- **About this exercise**
Beginning with the first line, retype exactly the records below up to and including the line with "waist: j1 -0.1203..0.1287"; pictures do not belong in the copy.

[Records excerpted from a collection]

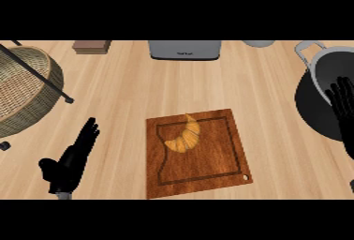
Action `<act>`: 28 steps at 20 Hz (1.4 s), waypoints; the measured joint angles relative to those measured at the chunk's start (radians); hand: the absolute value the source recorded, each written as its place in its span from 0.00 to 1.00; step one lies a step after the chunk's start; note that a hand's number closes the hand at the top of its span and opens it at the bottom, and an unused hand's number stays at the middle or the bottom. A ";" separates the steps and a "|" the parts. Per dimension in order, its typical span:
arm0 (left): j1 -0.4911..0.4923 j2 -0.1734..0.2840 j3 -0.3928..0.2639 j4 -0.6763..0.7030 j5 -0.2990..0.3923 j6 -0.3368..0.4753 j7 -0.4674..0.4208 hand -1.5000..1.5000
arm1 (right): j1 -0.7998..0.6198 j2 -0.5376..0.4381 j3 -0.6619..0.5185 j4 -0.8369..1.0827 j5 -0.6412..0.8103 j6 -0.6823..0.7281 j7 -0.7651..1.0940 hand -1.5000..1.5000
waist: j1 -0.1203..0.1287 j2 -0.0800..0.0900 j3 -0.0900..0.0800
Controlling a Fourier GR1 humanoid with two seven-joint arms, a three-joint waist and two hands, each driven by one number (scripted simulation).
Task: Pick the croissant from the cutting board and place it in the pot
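Right hand (342,107): fingers straight, holding nothing, over the pot (319,101), right of the cutting board (197,152). Left hand (71,161): fingers straight, left of board. Croissant (185,134) lies on board's upper part.

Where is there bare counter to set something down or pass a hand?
Bare wood lies between the basket and the board, above the board up to the toaster, and between board and pot. The right edge is crowded: the right hand overlaps the pot. The left hand is lower left.
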 measured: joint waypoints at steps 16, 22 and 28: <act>-0.226 0.062 0.147 -0.226 0.000 0.157 0.275 0.50 | -0.087 0.302 0.238 0.096 0.502 -0.551 -0.124 0.00 | -0.017 0.034 -0.009; -0.216 0.071 0.174 -0.272 -0.004 0.155 0.329 0.50 | -0.093 0.266 0.362 -0.086 0.657 -0.499 0.137 0.00 | -0.030 0.031 -0.011; -0.224 0.069 0.170 -0.289 -0.020 0.166 0.353 0.50 | -0.183 0.189 0.471 -0.149 0.720 -0.258 0.471 0.00 | -0.025 0.029 -0.012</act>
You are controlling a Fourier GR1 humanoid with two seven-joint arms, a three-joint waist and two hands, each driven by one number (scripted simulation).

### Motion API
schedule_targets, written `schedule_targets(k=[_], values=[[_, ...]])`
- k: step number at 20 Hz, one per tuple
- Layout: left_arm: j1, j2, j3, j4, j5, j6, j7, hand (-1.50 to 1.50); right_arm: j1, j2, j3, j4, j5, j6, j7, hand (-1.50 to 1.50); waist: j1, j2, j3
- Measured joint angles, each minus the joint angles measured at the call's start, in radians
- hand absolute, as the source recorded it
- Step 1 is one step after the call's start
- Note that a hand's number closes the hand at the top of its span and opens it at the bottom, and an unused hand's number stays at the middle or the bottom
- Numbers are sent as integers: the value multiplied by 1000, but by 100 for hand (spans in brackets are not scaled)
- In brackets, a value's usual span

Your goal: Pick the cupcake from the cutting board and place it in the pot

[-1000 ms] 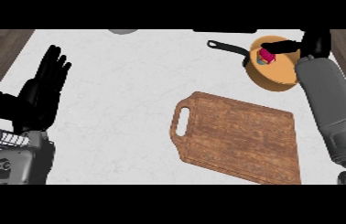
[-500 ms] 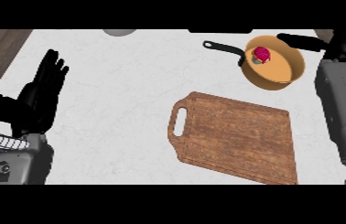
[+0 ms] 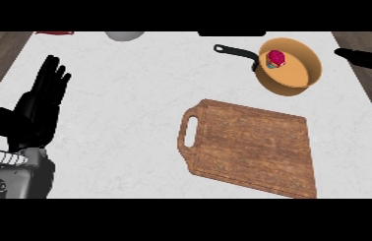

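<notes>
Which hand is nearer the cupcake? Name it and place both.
Right. The right hand shows at the right edge just beyond the pot holding the cupcake; the left hand rests far across the counter.

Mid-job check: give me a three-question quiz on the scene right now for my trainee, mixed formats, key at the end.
1. True or false: the cupcake lies on the cutting board.
2. Which way does the pot handle point? A) toward the view's upper left B) toward the board
3. Fill in: the left hand rests open at the view's ____ side.

Key: 1 false, it sits in the pot. 2 A. 3 left.
</notes>
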Motion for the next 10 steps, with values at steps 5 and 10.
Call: schedule_targets(k=[5, 10], values=[[-3, -8, 5, 13, -5, 1, -7, 0, 99, -46, 3, -82, -64, 94, 12, -150, -2, 0, 0], [3, -12, 8, 18, -13, -3, -20, 0, 179, -69, 23, -182, -116, 134, 58, -150, -1, 0, 0]])
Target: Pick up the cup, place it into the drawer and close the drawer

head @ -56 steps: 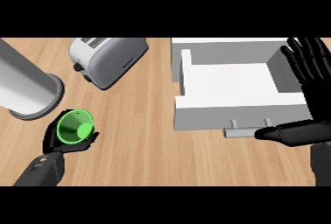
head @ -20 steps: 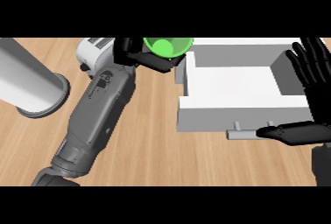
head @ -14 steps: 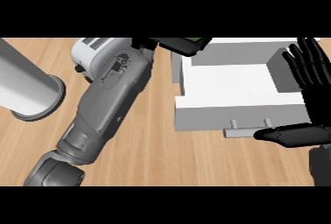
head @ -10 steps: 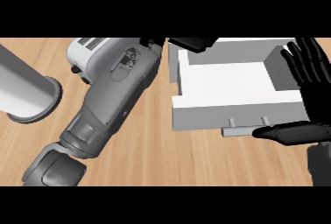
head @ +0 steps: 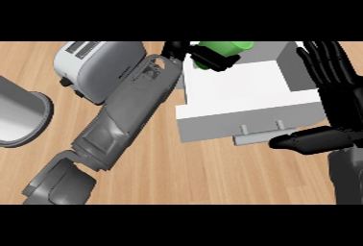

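The green cup is gripped by the left robot hand, whose fingers are curled round it, above the far left corner of the open white drawer. The right robot hand is held open at the right edge, fingers straight, just beside the drawer. A toaster and a grey cylinder are seen on the wooden table, to the left.

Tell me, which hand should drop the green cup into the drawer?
Probably the left hand: it's already curled round the green cup, above the open drawer. The right hand is open at the drawer's right side, holding nothing.
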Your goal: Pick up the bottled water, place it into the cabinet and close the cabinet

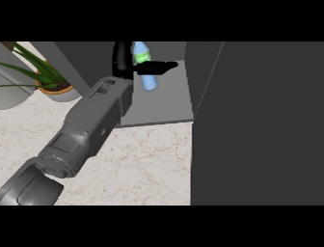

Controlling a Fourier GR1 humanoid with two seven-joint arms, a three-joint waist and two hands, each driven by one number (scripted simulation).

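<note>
The setting was a home kitchen: a marble-patterned desk [143, 164] carried a dark grey cabinet [264, 120] with an open compartment, and a potted plant [47, 77] stood nearby.

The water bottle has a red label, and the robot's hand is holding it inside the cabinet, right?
Not quite: in the head view the water bottle has a green label, not red. The rest holds: the left hand is curled round it inside the cabinet.

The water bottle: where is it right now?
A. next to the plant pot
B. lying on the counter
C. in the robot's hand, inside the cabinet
C: the left hand curls round the water bottle, holding it upright above the cabinet shelf.
</note>
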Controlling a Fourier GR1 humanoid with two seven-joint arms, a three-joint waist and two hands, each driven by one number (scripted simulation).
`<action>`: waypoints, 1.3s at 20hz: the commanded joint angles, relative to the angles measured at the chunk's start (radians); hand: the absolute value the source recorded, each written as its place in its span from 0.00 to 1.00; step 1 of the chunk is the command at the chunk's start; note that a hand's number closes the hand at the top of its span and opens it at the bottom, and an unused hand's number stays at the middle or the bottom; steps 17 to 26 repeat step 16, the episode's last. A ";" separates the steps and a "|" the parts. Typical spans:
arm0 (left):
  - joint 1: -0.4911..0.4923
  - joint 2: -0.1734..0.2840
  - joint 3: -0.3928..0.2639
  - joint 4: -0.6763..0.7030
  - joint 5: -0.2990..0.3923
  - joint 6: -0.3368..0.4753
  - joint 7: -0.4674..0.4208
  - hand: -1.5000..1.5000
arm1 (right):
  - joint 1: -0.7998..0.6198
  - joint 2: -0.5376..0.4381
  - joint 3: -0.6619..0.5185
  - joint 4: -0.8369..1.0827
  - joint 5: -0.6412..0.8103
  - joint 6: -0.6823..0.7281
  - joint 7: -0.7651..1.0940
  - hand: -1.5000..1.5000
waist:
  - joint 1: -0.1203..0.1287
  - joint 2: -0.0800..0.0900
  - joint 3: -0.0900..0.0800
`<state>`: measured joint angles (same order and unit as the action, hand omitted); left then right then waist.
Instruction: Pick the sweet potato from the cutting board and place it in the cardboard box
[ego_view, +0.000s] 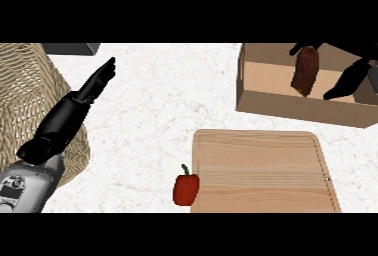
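Observation:
The sweet potato (305, 71), dark reddish brown, stands on end inside the cardboard box (295, 108) at the upper right. My right hand (347, 79) is over the box's right part; its fingertips (306, 47) show at the potato's top end, and its thumb is spread to the right, apart from the potato. The wooden cutting board (262, 170) lies bare at the lower middle. At the left, my left hand (92, 87) rests open with its fingers straight and pointing up, partly over a wicker basket.
A wicker basket (22, 75) fills the left edge. A red pepper (185, 189) lies on the counter against the board's left edge. A grey object (70, 48) shows at the top left.

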<state>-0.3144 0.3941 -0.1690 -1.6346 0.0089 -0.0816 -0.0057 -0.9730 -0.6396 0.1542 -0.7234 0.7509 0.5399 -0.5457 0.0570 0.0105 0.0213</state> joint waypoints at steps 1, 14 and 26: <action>0.048 -0.036 -0.019 0.041 -0.006 0.014 -0.003 0.50 | -0.059 0.008 -0.092 0.095 -0.103 0.043 -0.150 0.00 | -0.001 0.011 -0.019; 0.076 -0.026 -0.010 0.033 -0.006 -0.004 -0.022 0.50 | -0.160 0.009 -0.573 0.465 -0.595 0.162 0.181 0.00 | 0.013 0.023 -0.019; 0.032 -0.031 -0.001 0.044 -0.017 0.009 -0.002 0.50 | -0.188 -0.029 -0.587 0.483 -0.601 0.159 0.191 0.00 | 0.009 0.023 -0.019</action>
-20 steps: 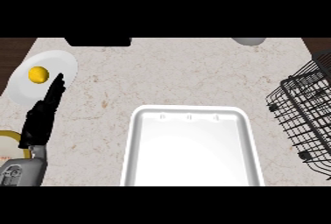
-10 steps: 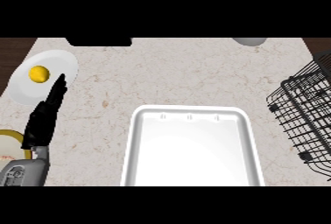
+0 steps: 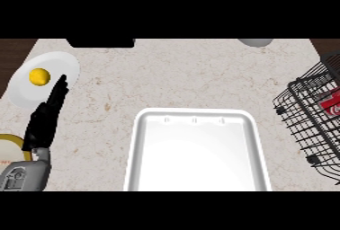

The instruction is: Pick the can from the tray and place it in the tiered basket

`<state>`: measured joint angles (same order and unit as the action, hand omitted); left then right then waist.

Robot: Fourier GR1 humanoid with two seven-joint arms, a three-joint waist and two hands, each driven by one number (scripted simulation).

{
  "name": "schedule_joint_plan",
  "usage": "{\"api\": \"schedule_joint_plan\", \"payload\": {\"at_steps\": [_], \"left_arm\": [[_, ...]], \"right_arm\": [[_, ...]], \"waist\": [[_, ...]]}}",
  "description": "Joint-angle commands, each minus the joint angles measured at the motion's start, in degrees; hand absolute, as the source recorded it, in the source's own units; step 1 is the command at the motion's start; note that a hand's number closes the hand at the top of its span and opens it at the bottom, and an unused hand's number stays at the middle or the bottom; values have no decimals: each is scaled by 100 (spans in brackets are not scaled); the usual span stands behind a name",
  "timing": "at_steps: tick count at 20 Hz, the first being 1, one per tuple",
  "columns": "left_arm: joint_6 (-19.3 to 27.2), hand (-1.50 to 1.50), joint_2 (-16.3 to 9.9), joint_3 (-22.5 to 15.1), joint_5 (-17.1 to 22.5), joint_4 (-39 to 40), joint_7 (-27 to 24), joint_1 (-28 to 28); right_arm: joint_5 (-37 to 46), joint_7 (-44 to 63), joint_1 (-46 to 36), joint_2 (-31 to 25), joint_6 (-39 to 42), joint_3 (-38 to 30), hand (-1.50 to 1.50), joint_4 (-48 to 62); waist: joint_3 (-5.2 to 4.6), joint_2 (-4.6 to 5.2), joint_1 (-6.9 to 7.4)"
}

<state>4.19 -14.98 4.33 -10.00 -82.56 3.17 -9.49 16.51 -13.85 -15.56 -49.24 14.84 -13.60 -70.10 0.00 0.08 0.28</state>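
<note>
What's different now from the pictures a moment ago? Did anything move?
A red can now shows inside the black wire basket at the right edge; in the earlier pictures no red could be seen there. The left hand stayed where it was, fingers straight, pointing toward the plate with the yellow thing. The white tray did not move. The right hand is not in view.

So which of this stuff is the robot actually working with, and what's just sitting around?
Part of the job:
tray
wire basket
red can, already in the basket

Just lying about:
white plate
yellow ball on it
left hand, open
</note>
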Motion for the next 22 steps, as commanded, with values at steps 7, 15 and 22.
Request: {"api": "schedule_joint_plan", "payload": {"at_steps": [7, 15, 22], "left_arm": [[-196, 0, -70, 69, 35, -160, 305, -156], [-19, 0, 89, 56, -71, -241, 130, 43], [41, 0, 183, -101, -249, -365, 269, 38]], "right_arm": [[-933, -443, -504, -366, 482, -1260, -150, 951], [-1531, 43, -407, -1458, 1588, -2141, -150, 2204], [-1186, -1567, -111, -2310, 2340, -2271, -150, 4138]], "waist": [[2, -6, -11], [5, -8, -6], [22, 17, 49]]}}
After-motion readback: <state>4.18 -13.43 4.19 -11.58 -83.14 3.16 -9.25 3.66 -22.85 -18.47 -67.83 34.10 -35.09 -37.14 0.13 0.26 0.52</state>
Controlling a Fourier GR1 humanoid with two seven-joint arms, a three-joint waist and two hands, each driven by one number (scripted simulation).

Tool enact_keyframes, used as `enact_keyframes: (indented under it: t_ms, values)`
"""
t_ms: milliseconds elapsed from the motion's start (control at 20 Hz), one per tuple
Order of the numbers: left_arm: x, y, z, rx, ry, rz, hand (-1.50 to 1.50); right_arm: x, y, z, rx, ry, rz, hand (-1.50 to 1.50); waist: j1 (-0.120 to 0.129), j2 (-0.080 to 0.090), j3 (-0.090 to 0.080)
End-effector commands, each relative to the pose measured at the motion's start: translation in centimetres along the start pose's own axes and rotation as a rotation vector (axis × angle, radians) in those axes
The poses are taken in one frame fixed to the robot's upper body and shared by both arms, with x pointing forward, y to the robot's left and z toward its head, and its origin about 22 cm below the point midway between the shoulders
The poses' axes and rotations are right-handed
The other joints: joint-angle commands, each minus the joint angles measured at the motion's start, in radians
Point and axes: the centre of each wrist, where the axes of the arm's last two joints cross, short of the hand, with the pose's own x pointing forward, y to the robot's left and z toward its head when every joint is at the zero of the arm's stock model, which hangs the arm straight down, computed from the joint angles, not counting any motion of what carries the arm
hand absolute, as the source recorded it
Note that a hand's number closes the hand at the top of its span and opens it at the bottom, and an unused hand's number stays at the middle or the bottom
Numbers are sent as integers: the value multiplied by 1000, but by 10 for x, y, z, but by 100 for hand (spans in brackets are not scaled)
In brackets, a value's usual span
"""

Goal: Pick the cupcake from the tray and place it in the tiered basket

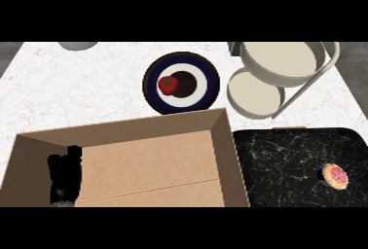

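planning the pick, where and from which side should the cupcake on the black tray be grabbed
Grip the cupcake round its sides, coming from above. It sits alone near the right edge of the black tray, frosted top up, so its sides look free all round.

You're looking down at a kitchen counter: a white marbled worktop [86,87] carries a navy-and-white plate [201,73] with a red apple [168,84]. Beside it stand a tiered basket [280,63] and a black tray [287,165].
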Motion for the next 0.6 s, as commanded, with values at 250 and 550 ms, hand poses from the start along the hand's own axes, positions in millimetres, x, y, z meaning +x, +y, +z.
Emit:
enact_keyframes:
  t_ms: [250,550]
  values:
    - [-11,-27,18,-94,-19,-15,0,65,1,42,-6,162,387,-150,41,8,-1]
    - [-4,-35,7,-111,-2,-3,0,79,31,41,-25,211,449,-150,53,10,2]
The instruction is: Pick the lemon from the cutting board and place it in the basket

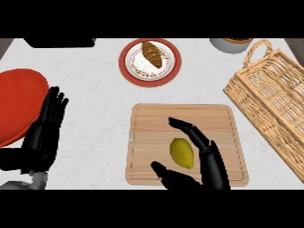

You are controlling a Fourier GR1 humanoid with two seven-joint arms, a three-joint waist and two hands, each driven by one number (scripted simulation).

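lemon [182, 152]: lower middle of frame, on the cutting board [147, 133]
right robot hand [203, 171]: fingers spread around it, not clenched yet
left robot hand [46, 129]: resting, relaxed, left edge
tip: curl round its middle, lift straight, then over to the basket [279, 111] on the right

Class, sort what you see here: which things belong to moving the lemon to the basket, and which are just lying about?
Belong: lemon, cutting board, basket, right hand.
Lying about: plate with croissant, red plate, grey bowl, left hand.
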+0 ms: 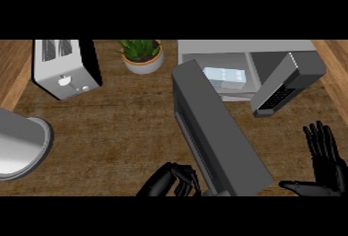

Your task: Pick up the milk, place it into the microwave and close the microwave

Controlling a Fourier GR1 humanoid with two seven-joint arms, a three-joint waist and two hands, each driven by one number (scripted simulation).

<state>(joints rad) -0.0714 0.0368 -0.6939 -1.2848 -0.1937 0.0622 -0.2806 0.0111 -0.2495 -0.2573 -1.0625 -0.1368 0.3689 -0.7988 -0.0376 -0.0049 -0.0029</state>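
Note:
The milk (226, 78), a pale blue-white carton, lies inside the open microwave (246, 51) at the back right. The microwave's dark grey door (214, 136) swings out toward me, reaching almost to the view's lower edge. My left hand (168, 181) is at the bottom, just left of the door's near end, its fingers curled beside the door's edge; I cannot tell whether it touches the door. My right hand (325, 159) stands open at the lower right, fingers up, apart from the door.
A silver toaster (65, 67) stands at the back left. A potted plant (142, 56) sits beside the microwave. A grey round pot (20, 145) is at the left edge. The wooden counter (122, 120) shows between them.

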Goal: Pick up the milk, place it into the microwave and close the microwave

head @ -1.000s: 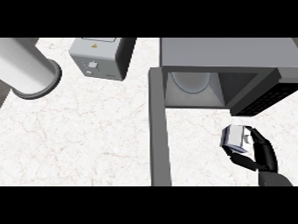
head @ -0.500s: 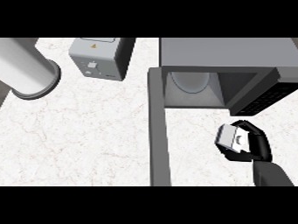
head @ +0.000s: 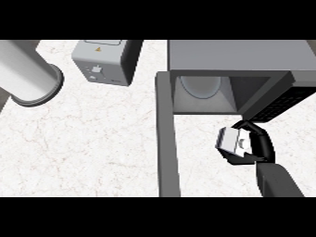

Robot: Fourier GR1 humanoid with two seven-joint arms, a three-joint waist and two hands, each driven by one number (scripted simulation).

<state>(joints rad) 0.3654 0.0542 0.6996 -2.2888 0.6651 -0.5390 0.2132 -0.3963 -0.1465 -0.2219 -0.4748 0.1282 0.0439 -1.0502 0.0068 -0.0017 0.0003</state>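
Carrying the milk, my right hand curls round the carton just in front of the microwave, whose door stands swung wide. Next, I judge, I must push it forward into the cavity and let go.

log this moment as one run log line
phase: carry to microwave | right hand: shut on milk carton | microwave: door open | milk: outside, before opening | left hand: not in view

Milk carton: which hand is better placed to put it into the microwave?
Right. The right hand is curled round the milk carton just in front of the open microwave; no left hand shows.
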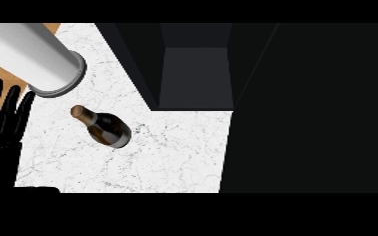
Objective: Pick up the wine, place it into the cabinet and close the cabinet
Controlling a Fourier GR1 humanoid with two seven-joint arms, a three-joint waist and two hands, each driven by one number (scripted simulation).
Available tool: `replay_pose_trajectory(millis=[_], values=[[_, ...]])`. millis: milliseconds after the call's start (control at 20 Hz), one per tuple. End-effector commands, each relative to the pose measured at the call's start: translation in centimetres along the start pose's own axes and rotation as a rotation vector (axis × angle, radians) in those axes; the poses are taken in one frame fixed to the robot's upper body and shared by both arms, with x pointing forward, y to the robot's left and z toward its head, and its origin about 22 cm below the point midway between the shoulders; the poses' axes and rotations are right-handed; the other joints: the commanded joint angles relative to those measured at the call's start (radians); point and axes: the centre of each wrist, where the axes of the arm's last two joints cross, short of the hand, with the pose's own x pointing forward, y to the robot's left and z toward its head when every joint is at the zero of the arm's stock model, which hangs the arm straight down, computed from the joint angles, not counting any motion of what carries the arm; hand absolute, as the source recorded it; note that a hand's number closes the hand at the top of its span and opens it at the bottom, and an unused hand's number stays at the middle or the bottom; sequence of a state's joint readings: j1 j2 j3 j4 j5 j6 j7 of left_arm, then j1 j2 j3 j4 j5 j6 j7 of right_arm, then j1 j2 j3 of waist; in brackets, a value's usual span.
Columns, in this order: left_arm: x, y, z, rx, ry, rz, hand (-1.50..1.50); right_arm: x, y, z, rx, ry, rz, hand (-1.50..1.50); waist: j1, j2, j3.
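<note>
Marbled counter [170, 155], glossy dark bottle [108, 128]

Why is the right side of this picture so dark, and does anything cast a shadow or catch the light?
In the head view, the dark cabinet fills the right side, its open inside barely lit. The white marble counter is evenly bright. The wine bottle throws only a faint shadow beside itself, with a slight sheen on its glass. The left robot hand shows as a black shape at the left edge.
</note>
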State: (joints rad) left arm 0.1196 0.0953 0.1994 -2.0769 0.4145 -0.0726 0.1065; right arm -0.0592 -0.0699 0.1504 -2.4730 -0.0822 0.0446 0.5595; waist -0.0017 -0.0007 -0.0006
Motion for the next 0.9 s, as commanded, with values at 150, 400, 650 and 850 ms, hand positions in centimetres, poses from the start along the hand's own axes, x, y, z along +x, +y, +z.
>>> replay_pose_trajectory(millis=[150, 400, 650, 850], values=[[-6.1, 2.4, -0.9, 0.021, 0.078, -0.028, -1.5, 1.9, -0.1, 1.4, 0.023, -0.027, -0.02, -1.5, -0.006, 0.001, 0.0], [-7.9, 6.3, -0.7, 0.008, 0.12, -0.039, -1.5, 2.0, -0.3, 0.2, 0.01, -0.036, -0.029, -1.5, -0.002, 0.001, 0.0], [-11.4, 6.8, -0.4, 0.023, 0.163, -0.021, -1.5, 1.1, 0.6, 0.6, 0.006, -0.034, -0.036, -1.5, -0.003, 0.001, 0.0], [-14.5, 6.2, -0.4, 0.008, 0.208, -0.027, -1.5, 1.9, 0.3, -0.3, 0.021, -0.049, -0.04, -1.5, -0.004, 0.002, 0.0]])
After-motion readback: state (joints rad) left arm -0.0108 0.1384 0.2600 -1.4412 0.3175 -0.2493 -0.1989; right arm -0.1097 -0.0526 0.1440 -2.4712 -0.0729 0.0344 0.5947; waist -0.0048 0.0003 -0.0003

- **Answer area**
Action `<act>`: 28 steps at 20 Hz (1.4 s), waypoints; the measured joint angles relative to those measured at the chunk's start (radians); hand: the absolute value the source recorded, each written as its place in its span from 0.00 to 1.00; step one lies a step after the chunk's start; note that a hand's number closes the hand at the top of its span and opens it at the bottom, and an unused hand's number stays at the middle or the bottom. A ";" separates the steps and a "|" the parts. Per dimension in order, its typical span:
arm0 (left): j1 -0.4911..0.4923 j2 -0.1734..0.2840 j3 -0.3928..0.2639 j4 -0.6763..0.7030 j5 -0.2990..0.3923 j6 -0.3368..0.4753 j7 -0.4674..0.4208 hand -1.5000..1.5000
arm1 (right): j1 -0.7998..0.6198 j2 -0.5376..0.4381 j3 -0.6619..0.5185 j4 -0.8369..1.0827 j5 -0.6412..0.8103 j6 -0.6823..0.7281 j7 -0.7651..1.0940 hand -1.5000..1.5000
waist: j1 -0.1203..0.1287 j2 -0.0800..0.0900 j3 -0.0900..0.0800

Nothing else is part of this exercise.